(Aim of the exercise):
Please reproduce the following records exactly as they appear.

___ Listed entries ___

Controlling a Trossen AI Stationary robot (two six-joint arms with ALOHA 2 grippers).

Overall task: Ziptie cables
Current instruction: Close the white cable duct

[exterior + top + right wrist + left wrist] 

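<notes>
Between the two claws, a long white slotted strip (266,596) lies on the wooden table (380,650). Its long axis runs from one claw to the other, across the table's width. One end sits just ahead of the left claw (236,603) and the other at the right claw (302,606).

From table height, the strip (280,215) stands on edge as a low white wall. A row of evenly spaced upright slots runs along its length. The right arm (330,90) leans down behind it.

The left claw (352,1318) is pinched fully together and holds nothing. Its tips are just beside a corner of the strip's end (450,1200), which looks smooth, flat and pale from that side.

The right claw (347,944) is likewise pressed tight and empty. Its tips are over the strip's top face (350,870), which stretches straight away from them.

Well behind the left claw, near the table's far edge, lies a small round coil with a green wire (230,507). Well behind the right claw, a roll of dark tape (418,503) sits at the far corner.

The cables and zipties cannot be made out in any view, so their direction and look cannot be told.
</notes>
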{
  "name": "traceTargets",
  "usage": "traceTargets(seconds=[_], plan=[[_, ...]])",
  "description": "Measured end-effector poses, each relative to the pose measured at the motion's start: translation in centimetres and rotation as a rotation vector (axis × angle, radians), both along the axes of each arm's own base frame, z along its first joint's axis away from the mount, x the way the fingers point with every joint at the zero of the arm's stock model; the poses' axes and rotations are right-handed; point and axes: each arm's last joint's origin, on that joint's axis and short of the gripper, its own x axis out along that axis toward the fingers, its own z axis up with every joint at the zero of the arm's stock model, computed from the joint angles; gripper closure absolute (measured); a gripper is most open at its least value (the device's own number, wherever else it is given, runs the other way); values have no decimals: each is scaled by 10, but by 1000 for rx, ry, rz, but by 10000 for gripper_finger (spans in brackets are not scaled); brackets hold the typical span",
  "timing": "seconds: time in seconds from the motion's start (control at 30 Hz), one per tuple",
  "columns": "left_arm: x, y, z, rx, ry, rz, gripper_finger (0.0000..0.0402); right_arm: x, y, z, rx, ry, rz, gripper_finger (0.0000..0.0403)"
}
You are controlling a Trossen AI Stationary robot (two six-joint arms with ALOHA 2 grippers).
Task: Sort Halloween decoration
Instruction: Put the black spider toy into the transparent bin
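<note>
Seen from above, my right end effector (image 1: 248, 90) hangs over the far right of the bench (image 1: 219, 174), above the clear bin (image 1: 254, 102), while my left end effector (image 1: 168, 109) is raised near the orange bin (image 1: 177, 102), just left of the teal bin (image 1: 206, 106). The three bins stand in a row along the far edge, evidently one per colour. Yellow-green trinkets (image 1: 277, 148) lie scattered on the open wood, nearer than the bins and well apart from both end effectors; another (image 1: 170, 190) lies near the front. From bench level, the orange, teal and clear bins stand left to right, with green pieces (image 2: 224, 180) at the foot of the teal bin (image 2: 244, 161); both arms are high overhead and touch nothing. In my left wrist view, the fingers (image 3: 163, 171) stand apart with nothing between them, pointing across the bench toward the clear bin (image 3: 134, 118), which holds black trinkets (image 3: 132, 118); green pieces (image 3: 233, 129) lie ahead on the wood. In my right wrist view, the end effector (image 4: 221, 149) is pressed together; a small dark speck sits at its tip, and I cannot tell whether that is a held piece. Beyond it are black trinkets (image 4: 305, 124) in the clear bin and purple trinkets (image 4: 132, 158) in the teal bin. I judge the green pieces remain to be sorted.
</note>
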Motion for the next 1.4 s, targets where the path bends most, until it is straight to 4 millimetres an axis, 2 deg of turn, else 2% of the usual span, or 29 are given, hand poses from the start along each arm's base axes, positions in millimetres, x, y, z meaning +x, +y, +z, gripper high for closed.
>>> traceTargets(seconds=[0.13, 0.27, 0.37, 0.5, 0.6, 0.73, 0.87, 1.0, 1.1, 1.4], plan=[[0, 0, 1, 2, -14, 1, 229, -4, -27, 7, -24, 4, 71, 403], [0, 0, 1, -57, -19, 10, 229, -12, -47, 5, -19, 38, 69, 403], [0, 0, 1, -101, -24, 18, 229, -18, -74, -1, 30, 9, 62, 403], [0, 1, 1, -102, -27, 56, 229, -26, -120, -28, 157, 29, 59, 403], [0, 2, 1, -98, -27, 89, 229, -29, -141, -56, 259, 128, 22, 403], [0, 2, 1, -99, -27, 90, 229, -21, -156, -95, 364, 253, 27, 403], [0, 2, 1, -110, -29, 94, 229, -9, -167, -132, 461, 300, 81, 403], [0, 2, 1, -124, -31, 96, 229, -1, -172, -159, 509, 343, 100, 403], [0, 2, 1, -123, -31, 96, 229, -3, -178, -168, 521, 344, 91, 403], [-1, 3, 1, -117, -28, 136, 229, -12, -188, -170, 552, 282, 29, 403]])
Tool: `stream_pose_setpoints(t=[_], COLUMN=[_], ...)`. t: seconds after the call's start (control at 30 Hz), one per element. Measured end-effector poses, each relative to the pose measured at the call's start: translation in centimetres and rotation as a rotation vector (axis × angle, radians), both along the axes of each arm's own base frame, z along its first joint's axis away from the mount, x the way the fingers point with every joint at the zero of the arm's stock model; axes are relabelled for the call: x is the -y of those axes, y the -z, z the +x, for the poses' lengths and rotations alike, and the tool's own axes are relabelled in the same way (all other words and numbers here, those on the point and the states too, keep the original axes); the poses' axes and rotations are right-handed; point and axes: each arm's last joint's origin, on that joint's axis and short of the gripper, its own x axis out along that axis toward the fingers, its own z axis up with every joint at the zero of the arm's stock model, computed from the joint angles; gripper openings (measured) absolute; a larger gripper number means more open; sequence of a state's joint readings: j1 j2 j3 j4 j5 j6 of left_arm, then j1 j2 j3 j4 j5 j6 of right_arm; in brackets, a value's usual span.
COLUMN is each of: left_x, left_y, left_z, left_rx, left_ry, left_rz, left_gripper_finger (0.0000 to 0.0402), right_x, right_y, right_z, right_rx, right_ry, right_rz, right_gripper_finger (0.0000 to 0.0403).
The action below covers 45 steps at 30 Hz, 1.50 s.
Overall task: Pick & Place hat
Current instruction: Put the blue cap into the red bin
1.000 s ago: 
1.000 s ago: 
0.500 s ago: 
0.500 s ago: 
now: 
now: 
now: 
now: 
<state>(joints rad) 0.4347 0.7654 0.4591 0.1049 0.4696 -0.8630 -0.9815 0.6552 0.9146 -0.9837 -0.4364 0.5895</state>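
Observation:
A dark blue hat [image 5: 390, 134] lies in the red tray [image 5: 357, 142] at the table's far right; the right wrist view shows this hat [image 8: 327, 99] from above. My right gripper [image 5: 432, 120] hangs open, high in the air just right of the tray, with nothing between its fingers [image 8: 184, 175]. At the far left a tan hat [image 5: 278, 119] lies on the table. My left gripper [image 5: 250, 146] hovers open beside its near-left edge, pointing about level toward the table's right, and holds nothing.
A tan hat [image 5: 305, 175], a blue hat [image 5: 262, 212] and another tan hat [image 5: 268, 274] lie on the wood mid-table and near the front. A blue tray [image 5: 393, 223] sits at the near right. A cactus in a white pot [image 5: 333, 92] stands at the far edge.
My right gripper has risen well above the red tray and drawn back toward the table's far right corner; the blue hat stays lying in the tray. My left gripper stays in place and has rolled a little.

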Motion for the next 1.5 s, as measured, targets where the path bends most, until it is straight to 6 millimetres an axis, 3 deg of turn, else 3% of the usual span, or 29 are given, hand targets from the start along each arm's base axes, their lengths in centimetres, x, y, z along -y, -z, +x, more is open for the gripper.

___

(Solution to this problem):
Controlling a Trossen AI Stationary robot (two six-joint arms with ALOHA 2 grippers).

Overall task: Ziptie cables
Current instruction: Close the white cable duct

[exterior + top + right wrist + left wrist] 

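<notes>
Between the two claws, a long white slotted strip (266,596) lies on the wooden table (380,650). Its long axis runs from one claw to the other, across the table's width. One end sits just ahead of the left claw (236,603) and the other at the right claw (302,606).

From table height, the strip (280,215) stands on edge as a low white wall. A row of evenly spaced upright slots runs along its length. The right arm (330,90) leans down behind it.

The left claw (352,1318) is pinched fully together and holds nothing. Its tips are just beside a corner of the strip's end (450,1200), which looks smooth, flat and pale from that side.

The right claw (347,944) is likewise pressed tight and empty. Its tips are over the strip's top face (350,870), which stretches straight away from them.

Well behind the left claw, near the table's far edge, lies a small round coil with a green wire (230,507). Well behind the right claw, a roll of dark tape (418,503) sits at the far corner.

The cables and zipties cannot be made out in any view, so their direction and look cannot be told.
</notes>
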{
  "name": "traceTargets",
  "usage": "traceTargets(seconds=[_], plan=[[_, ...]])",
  "description": "Measured end-effector poses, each relative to the pose measured at the motion's start: translation in centimetres and rotation as a rotation vector (axis × angle, radians), both along the axes of each arm's own base frame, z along its first joint's axis away from the mount, x the way the fingers point with every joint at the zero of the arm's stock model; the poses' axes and rotations are right-handed; point and axes: each arm's last joint's origin, on that joint's axis and short of the gripper, its own x axis out along that axis toward the fingers, its own z axis up with every joint at the zero of the arm's stock model, computed from the joint angles; gripper closure absolute (measured); a gripper is most open at its least value (the device's own number, wherever else it is given, runs the other way); values have no decimals: each is scaled by 10, but by 1000 for rx, ry, rz, but by 10000 for gripper_finger (spans in brackets are not scaled); brackets hold the typical span",
  "timing": "seconds: time in seconds from the motion's start (control at 30 Hz), one per tuple",
  "columns": "left_arm: x, y, z, rx, ry, rz, gripper_finger (0.0000..0.0402); right_arm: x, y, z, rx, ry, rz, gripper_finger (0.0000..0.0403)"
}
You are controlling a Trossen AI Stationary robot (two six-joint arms with ALOHA 2 grippers).
Task: Sort Halloween decoration
Instruction: Put the black spider toy into the transparent bin
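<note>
Seen from above, my right end effector (image 1: 248, 90) hangs over the far right of the bench (image 1: 219, 174), above the clear bin (image 1: 254, 102), while my left end effector (image 1: 168, 109) is raised near the orange bin (image 1: 177, 102), just left of the teal bin (image 1: 206, 106). The three bins stand in a row along the far edge, evidently one per colour. Yellow-green trinkets (image 1: 277, 148) lie scattered on the open wood, nearer than the bins and well apart from both end effectors; another (image 1: 170, 190) lies near the front. From bench level, the orange, teal and clear bins stand left to right, with green pieces (image 2: 224, 180) at the foot of the teal bin (image 2: 244, 161); both arms are high overhead and touch nothing. In my left wrist view, the fingers (image 3: 163, 171) stand apart with nothing between them, pointing across the bench toward the clear bin (image 3: 134, 118), which holds black trinkets (image 3: 132, 118); green pieces (image 3: 233, 129) lie ahead on the wood. In my right wrist view, the end effector (image 4: 221, 149) is pressed together; a small dark speck sits at its tip, and I cannot tell whether that is a held piece. Beyond it are black trinkets (image 4: 305, 124) in the clear bin and purple trinkets (image 4: 132, 158) in the teal bin. I judge the green pieces remain to be sorted.
</note>
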Motion for the next 1.4 s, targets where the path bends most, until it is straight to 4 millimetres an axis, 2 deg of turn, else 2% of the usual span, or 29 are given, hand poses from the start along each arm's base axes, positions in millimetres, x, y, z meaning +x, +y, +z, gripper high for closed.
>>> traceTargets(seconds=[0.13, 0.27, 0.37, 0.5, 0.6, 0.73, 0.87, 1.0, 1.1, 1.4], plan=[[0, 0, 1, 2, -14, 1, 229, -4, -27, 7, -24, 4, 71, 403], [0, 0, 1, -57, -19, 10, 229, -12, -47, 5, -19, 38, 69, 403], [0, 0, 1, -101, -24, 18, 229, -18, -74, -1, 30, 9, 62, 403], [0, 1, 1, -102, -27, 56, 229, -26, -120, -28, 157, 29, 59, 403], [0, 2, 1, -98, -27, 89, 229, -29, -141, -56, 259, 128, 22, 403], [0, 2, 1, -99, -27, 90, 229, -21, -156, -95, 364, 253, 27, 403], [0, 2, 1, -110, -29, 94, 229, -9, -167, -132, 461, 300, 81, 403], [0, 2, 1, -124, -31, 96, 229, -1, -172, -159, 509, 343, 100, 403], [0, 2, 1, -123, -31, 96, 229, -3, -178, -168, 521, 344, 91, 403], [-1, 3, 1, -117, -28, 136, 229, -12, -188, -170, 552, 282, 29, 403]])
Tool: `stream_pose_setpoints(t=[_], COLUMN=[_], ...)`. t: seconds after the call's start (control at 30 Hz), one per element. Measured end-effector poses, each relative to the pose measured at the call's start: translation in centimetres and rotation as a rotation vector (axis × angle, radians), both along the axes of each arm's own base frame, z along its first joint's axis away from the mount, x the way the fingers point with every joint at the zero of the arm's stock model; axes are relabelled for the call: x is the -y of those axes, y the -z, z the +x, for the poses' lengths and rotations alike, and the tool's own axes are relabelled in the same way (all other words and numbers here, those on the point and the states too, keep the original axes); the poses' axes and rotations are right-handed; point and axes: each arm's last joint's origin, on that joint's axis and short of the gripper, its own x axis out along that axis toward the fingers, its own z axis up with every joint at the zero of the arm's stock model, computed from the joint angles; gripper openings (measured) absolute; a larger gripper number means more open; sequence of a state's joint readings: j1 j2 j3 j4 j5 j6 of left_arm, then j1 j2 j3 j4 j5 j6 of right_arm; in brackets, a value's usual span.
COLUMN is each of: left_x, left_y, left_z, left_rx, left_ry, left_rz, left_gripper_finger (0.0000 to 0.0402), right_x, right_y, right_z, right_rx, right_ry, right_rz, right_gripper_finger (0.0000 to 0.0403).
The action below covers 45 steps at 30 Hz, 1.50 s.
Overall task: Pick & Place hat
Current instruction: Put the blue cap into the red bin
1.000 s ago: 
1.000 s ago: 
0.500 s ago: 
0.500 s ago: 
now: 
now: 
now: 
now: 
<state>(joints rad) 0.4347 0.7654 0.4591 0.1049 0.4696 -0.8630 -0.9815 0.6552 0.9146 -0.9837 -0.4364 0.5895</state>
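Observation:
A dark blue hat [image 5: 390, 134] lies in the red tray [image 5: 357, 142] at the table's far right; the right wrist view shows this hat [image 8: 327, 99] from above. My right gripper [image 5: 432, 120] hangs open, high in the air just right of the tray, with nothing between its fingers [image 8: 184, 175]. At the far left a tan hat [image 5: 278, 119] lies on the table. My left gripper [image 5: 250, 146] hovers open beside its near-left edge, pointing about level toward the table's right, and holds nothing.
A tan hat [image 5: 305, 175], a blue hat [image 5: 262, 212] and another tan hat [image 5: 268, 274] lie on the wood mid-table and near the front. A blue tray [image 5: 393, 223] sits at the near right. A cactus in a white pot [image 5: 333, 92] stands at the far edge.
My right gripper has risen well above the red tray and drawn back toward the table's far right corner; the blue hat stays lying in the tray. My left gripper stays in place and has rolled a little.
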
Motion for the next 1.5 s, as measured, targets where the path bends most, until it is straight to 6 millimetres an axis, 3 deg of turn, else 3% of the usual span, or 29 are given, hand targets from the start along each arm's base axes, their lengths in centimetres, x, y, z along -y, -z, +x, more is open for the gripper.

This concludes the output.